What this task involves: Go through the data from its first line and retype each line, stopping once the line containing "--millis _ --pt" has been retyped.

Input data:
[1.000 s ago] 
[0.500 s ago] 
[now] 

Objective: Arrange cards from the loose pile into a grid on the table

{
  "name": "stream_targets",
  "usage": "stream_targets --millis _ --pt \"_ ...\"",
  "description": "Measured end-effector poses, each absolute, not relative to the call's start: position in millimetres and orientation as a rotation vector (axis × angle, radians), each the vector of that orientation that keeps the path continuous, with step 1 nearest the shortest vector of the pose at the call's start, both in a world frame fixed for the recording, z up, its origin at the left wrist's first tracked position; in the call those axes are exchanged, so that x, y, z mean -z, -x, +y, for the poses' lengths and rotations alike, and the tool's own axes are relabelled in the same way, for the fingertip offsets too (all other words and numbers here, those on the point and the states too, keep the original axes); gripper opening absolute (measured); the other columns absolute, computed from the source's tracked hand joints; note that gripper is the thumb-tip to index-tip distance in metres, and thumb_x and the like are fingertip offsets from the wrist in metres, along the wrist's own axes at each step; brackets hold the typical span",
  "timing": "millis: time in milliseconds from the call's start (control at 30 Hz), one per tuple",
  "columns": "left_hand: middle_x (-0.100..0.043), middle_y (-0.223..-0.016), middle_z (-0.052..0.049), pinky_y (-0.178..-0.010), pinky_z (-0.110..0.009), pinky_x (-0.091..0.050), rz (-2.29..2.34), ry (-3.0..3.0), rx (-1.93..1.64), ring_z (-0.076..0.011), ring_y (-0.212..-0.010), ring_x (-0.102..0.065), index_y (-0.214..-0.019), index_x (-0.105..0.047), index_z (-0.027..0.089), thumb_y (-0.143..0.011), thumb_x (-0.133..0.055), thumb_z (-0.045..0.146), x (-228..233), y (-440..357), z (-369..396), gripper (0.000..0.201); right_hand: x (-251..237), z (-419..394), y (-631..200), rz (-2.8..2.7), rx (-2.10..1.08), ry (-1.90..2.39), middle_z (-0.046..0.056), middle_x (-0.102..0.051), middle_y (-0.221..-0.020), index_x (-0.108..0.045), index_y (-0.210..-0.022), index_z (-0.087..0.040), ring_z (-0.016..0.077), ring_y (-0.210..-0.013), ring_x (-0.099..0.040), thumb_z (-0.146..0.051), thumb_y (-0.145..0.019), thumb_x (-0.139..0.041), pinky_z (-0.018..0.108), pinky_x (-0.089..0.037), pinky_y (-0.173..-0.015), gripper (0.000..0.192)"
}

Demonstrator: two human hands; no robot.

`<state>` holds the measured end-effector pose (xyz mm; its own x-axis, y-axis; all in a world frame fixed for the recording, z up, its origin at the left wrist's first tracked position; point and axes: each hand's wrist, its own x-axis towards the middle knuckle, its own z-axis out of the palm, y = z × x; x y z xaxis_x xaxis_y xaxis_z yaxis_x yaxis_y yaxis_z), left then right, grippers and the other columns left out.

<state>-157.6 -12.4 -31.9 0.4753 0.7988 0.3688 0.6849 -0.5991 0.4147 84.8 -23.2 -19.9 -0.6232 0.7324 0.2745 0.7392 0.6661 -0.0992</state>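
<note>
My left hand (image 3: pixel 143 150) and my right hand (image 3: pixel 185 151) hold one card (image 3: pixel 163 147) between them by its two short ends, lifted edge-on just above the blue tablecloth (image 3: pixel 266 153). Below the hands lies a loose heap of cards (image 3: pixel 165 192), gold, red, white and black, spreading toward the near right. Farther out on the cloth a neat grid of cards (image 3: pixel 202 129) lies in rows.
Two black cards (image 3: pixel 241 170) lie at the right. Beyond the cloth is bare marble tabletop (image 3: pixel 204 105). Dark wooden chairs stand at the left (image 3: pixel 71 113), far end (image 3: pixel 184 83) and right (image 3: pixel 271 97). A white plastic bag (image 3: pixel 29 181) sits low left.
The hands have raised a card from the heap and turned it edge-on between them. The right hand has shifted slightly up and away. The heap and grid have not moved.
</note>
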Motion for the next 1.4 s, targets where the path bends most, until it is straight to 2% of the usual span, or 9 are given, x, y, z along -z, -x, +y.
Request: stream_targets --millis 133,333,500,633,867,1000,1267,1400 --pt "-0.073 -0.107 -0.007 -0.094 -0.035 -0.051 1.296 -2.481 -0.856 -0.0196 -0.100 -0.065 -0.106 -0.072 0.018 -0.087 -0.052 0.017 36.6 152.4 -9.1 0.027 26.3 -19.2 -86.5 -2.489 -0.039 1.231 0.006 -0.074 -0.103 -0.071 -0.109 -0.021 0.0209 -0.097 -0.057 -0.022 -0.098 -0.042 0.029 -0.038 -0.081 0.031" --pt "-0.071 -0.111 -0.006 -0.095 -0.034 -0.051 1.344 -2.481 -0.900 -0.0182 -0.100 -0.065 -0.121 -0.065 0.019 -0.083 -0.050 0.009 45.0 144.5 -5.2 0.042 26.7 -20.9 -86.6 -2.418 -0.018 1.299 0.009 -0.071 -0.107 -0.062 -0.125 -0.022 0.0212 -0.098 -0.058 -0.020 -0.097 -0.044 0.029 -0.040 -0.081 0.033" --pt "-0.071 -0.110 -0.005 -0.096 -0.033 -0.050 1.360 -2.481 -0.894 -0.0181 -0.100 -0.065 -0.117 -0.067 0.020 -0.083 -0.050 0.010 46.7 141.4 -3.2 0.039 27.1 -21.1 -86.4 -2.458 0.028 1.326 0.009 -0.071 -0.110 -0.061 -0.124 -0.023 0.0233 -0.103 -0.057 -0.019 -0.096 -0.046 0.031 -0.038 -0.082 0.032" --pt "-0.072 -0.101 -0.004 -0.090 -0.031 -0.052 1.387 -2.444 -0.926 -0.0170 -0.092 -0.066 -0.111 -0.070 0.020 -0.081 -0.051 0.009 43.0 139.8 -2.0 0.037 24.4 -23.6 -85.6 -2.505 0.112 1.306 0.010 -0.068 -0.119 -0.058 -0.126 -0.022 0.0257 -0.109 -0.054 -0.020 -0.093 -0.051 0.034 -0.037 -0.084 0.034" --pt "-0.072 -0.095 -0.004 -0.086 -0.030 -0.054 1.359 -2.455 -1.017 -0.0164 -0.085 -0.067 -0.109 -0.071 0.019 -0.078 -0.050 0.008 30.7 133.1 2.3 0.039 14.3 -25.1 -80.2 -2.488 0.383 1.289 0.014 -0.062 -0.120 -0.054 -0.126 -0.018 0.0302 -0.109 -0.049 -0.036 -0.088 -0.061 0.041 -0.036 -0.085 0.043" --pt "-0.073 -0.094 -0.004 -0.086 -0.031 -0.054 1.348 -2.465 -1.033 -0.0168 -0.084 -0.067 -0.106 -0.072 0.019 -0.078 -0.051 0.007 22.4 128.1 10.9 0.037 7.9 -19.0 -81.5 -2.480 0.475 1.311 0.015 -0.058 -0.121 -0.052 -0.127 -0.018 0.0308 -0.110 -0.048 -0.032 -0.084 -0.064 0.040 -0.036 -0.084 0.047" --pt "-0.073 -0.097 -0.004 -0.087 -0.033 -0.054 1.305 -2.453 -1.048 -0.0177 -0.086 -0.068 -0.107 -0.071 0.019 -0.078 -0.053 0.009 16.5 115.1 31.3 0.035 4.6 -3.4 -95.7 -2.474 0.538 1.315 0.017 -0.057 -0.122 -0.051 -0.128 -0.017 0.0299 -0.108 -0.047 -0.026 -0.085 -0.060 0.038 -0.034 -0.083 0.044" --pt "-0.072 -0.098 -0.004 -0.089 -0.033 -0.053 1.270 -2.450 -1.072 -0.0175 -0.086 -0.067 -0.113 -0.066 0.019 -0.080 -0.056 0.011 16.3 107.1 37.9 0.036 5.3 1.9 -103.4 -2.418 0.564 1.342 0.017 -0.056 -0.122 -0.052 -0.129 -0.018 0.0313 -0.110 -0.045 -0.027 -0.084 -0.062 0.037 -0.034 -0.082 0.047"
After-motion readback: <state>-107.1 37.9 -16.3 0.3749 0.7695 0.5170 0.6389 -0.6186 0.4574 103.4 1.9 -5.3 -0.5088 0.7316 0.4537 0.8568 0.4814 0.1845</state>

Completed task:
[1.000 s ago] 
[0.500 s ago] 
[now] 

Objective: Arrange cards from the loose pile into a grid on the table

{
  "name": "stream_targets",
  "usage": "stream_targets --millis _ --pt \"_ ...\"",

The required output has been supplied.